BYOM (Bring Your Own Metrics)

EWB ships continuous metrics (MAE, RMSE, MSE, bias), threshold-based categorical metrics (CSI, FAR, accuracy), and event-specific metrics (landfall displacement, spatial displacement, early signal). When you need something that does not exist in that set, you can subclass BaseMetric (or one of its specialised children) and drop the result into any EvaluationObject. The Usage page shows how metrics slot into the evaluation pipeline.

The `BaseMetric` interface

Only one abstract method is required:

def _compute_metric(
    self,
    forecast: xr.DataArray,
    target: xr.DataArray,
    **kwargs,
) -> xr.DataArray:
    ...

The method receives one-dimensional or multi-dimensional DataArrays for the forecast and target, already subset to a single case and variable.

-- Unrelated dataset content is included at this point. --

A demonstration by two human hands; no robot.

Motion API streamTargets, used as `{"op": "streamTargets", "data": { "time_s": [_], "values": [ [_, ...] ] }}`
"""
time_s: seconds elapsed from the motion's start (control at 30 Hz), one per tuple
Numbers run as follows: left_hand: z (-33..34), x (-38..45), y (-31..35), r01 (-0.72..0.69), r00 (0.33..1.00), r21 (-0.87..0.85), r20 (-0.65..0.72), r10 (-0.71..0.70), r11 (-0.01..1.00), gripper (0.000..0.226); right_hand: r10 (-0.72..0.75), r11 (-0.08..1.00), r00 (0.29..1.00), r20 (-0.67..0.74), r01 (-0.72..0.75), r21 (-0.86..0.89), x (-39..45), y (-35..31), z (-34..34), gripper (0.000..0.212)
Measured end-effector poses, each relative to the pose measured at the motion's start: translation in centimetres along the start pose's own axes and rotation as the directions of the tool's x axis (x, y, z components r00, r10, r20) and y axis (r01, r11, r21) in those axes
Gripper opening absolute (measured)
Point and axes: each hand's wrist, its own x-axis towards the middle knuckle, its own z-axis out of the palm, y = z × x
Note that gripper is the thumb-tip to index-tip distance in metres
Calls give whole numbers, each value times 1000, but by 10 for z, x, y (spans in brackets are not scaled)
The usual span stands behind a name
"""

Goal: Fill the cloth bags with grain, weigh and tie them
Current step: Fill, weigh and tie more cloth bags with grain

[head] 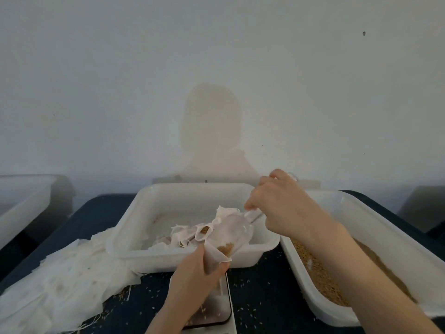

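Here the small white cloth bag (216, 255) is held up just above the near rim of the middle white plastic tray (192, 194), its mouth turned up and away toward the clear plastic scoop (234, 233) that pokes into it from the far right. A little brown grain (225, 249) shows through the scoop's lower end, right at the bag's opening. The scoop's long axis slopes down from its handle, upper right, to its lip, lower left, so the grain's path runs along that line into the bag. The left hand (192, 273) has its fingers curled round the bag's gathered lower part, thumb pinching the cloth; the right hand (274, 206) grips the scoop handle from above, fingers closed on it. In my judgement the pour depends on keeping the bag's mouth directly under the scoop's lip, and the left hand is the one nearer to correct that. Below the bag lies a flat scale with a glossy plate (216, 307). The grain supply sits in the white tray on the right (361, 213), and a heap of empty white cloth bags (60, 280) lies on the dark blue table (260, 290) to the left, with loose grains scattered about.
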Motion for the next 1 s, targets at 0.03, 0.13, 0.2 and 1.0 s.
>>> {"op": "streamTargets", "data": {
  "time_s": [0.03, 0.13, 0.2, 1.0],
  "values": [
    [0, 0, 0, 1, 1000, -12, -7, -1, 1000, 40, -3, 1000, 1000, -8, 3, -21, 0, -2, -1, 75],
    [-2, 0, 0, -17, 999, -42, -34, 15, 999, 46, 0, 999, 1000, -17, -1, -51, 0, -5, 1, 71],
    [-3, 0, 0, -22, 999, -38, -37, 20, 999, 47, 8, 998, 1000, -24, -9, -59, -1, -3, 4, 72],
    [-64, 72, -38, 189, 982, 227, -24, -189, 955, 22, 524, 717, 605, 599, -694, 73, -105, 83, 181, 24]
  ]
}}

It must return an xr.DataArray.

Detailed Explanation: By the time _compute_metric is called, the forecast and target have been aligned in time and space by the evaluation pipeline. The preserve_dims attribute controls which dimensions survive aggregation — defaults to "lead_time", producing a result indexed by lead time. Override preserve_dims in __init__ to keep different dimensions (e.g. "init_time" for event-level metrics).

Example 1 — Simple continuous metric

The following implements a mean absolute percentage error (MAPE):

import xarray as xr
import extremeweatherbench as ewb


class MeanAbsolutePercentageError(ewb.BaseMetric):
    """Mean Absolute Percentage Error between forecast and target."""

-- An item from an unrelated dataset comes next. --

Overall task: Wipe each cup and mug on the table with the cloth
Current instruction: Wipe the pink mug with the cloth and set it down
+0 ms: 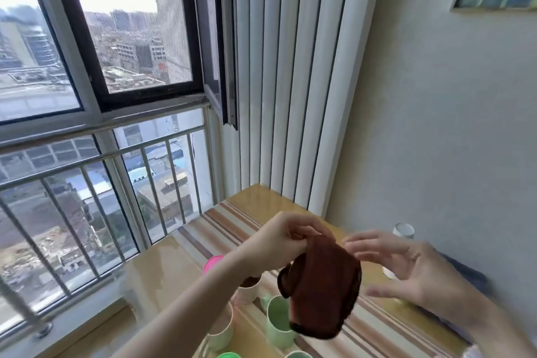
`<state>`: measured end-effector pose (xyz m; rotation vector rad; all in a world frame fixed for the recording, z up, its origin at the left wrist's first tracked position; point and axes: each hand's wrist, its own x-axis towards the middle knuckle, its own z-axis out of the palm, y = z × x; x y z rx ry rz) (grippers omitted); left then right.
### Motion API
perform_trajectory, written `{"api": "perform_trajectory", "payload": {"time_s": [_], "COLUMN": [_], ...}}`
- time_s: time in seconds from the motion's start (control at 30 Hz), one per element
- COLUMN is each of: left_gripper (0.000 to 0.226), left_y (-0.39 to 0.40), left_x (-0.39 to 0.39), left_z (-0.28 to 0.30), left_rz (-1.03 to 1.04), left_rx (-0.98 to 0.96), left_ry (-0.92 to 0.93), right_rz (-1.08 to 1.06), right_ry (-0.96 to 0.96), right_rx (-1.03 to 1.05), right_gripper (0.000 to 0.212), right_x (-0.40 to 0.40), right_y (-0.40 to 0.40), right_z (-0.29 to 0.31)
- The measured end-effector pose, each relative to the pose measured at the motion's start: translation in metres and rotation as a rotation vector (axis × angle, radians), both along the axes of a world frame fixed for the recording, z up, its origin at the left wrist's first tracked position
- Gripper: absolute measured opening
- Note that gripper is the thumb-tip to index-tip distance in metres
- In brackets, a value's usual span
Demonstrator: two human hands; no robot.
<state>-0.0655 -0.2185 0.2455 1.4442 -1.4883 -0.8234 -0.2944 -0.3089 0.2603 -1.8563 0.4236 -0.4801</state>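
My left hand [283,238] pinches the top edge of a dark brown cloth [322,288], which hangs down over the table [162,273]. My right hand [404,267] is spread open just to the right of the cloth, blurred and holding nothing. Below the cloth stand several cups: a light green cup [279,321], a cream cup [250,288] behind my left forearm, another cream cup [222,328] at the lower left, and a pink cup [213,263] partly hidden by the arm. Two more rims, a bright green cup [229,354] and a pale green cup [297,354], peek in at the bottom edge.
A white cup [403,231] stands near the wall at the right. The table has a striped runner [220,221] and sits in a corner between the window railing [96,160], vertical blinds [290,96] and the wall. A dark object [465,276] lies behind my right hand.
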Motion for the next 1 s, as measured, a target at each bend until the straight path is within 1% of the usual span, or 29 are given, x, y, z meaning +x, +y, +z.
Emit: {"api": "perform_trajectory", "payload": {"time_s": [0.07, 0.1, 0.13, 0.17, 0.2, 0.27, 0.33, 0.37, 0.4, 0.43, 0.5, 0.6, 0.7, 0.8, 0.87, 0.9, 0.93, 1.0], "left_gripper": [0.032, 0.033, 0.035, 0.036, 0.036, 0.032, 0.026, 0.023, 0.023, 0.024, 0.028, 0.029, 0.034, 0.057, 0.073, 0.077, 0.077, 0.070], "left_y": [0.002, 0.002, 0.003, 0.004, 0.005, 0.009, 0.014, 0.017, 0.021, 0.026, 0.038, 0.055, 0.066, 0.081, 0.091, 0.096, 0.099, 0.103], "left_x": [-0.004, -0.006, -0.006, -0.004, -0.001, 0.005, 0.014, 0.021, 0.031, 0.042, 0.069, 0.101, 0.117, 0.121, 0.117, 0.113, 0.111, 0.108], "left_z": [0.015, 0.022, 0.027, 0.031, 0.034, 0.033, 0.023, 0.016, 0.008, 0.000, -0.020, -0.066, -0.130, -0.198, -0.234, -0.250, -0.267, -0.299], "left_rz": [-0.012, -0.029, -0.052, -0.071, -0.087, -0.103, -0.064, -0.025, 0.015, 0.054, 0.153, 0.409, 0.579, 0.683, 0.710, 0.722, 0.733, 0.746], "left_rx": [0.003, 0.005, 0.009, 0.014, 0.022, 0.042, 0.078, 0.098, 0.119, 0.145, 0.214, 0.316, 0.443, 0.684, 0.795, 0.836, 0.871, 0.932], "left_ry": [0.006, 0.018, 0.042, 0.079, 0.127, 0.247, 0.347, 0.376, 0.392, 0.395, 0.370, 0.256, 0.173, 0.086, 0.090, 0.095, 0.064, -0.042], "right_rz": [-0.061, -0.041, -0.004, 0.022, 0.029, -0.006, -0.040, -0.049, -0.056, -0.086, -0.199, -0.334, -0.468, -0.556, -0.617, -0.651, -0.683, -0.702], "right_ry": [-0.062, -0.068, -0.070, -0.076, -0.096, -0.151, -0.201, -0.208, -0.190, -0.144, -0.049, 0.036, 0.082, 0.093, 0.100, 0.108, 0.119, 0.142], "right_rx": [0.005, 0.025, 0.064, 0.121, 0.184, 0.309, 0.565, 0.706, 0.807, 0.840, 0.806, 0.739, 0.803, 0.864, 0.879, 0.866, 0.858, 0.807], "right_gripper": [0.085, 0.096, 0.100, 0.097, 0.090, 0.076, 0.068, 0.059, 0.049, 0.040, 0.036, 0.032, 0.027, 0.030, 0.026, 0.024, 0.026, 0.047], "right_x": [0.002, 0.006, 0.011, 0.016, 0.021, 0.032, 0.042, 0.048, 0.053, 0.058, 0.067, 0.077, 0.087, 0.097, 0.106, 0.109, 0.113, 0.120], "right_y": [-0.004, -0.004, -0.003, -0.002, 0.001, 0.008, 0.017, 0.021, 0.026, 0.029, 0.027, 0.019, 0.012, 0.010, 0.013, 0.015, 0.018, 0.023], "right_z": [-0.003, -0.006, -0.010, -0.015, -0.020, -0.029, -0.038, -0.041, -0.042, -0.044, -0.049, -0.056, -0.072, -0.090, -0.097, -0.100, -0.103, -0.111]}}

    def __init__(self, name: str = "MAPE", **kwargs):
        super().__init__(name=name, **kwargs)

    def _compute_metric(
        self,
        forecast: xr.DataArray,
        target: xr.DataArray,
        **kwargs,
    ) -> xr.DataArray:
        percentage_error = (
            (forecast - target).abs() / target.where(target != 0)
        ) * 100
        return percentage_error.mean(
            dim=[d for d in percentage_error.dims
                 if d != self.preserve_dims]
        )

Using the custom metric

mape = MeanAbsolutePercentageError(
    forecast_variable="surface_air_temperature",
    target_variable="surface_air_temperature",
)

eval_objects = [
    ewb.EvaluationObject(
        event_type="heat_wave",
        metric_list=[mape],
        target=ewb.ERA5(variables=["surface_air_temperature"]),
        forecast=my_forecast,
    ),
]

Example 2 — Threshold-based metric

To build a metric that applies a binary threshold, subclass ThresholdMetric. The parent class provides transformed_contingency_manager, which handles binarisation and creates a scores.categorical.BinaryContingencyManager for you.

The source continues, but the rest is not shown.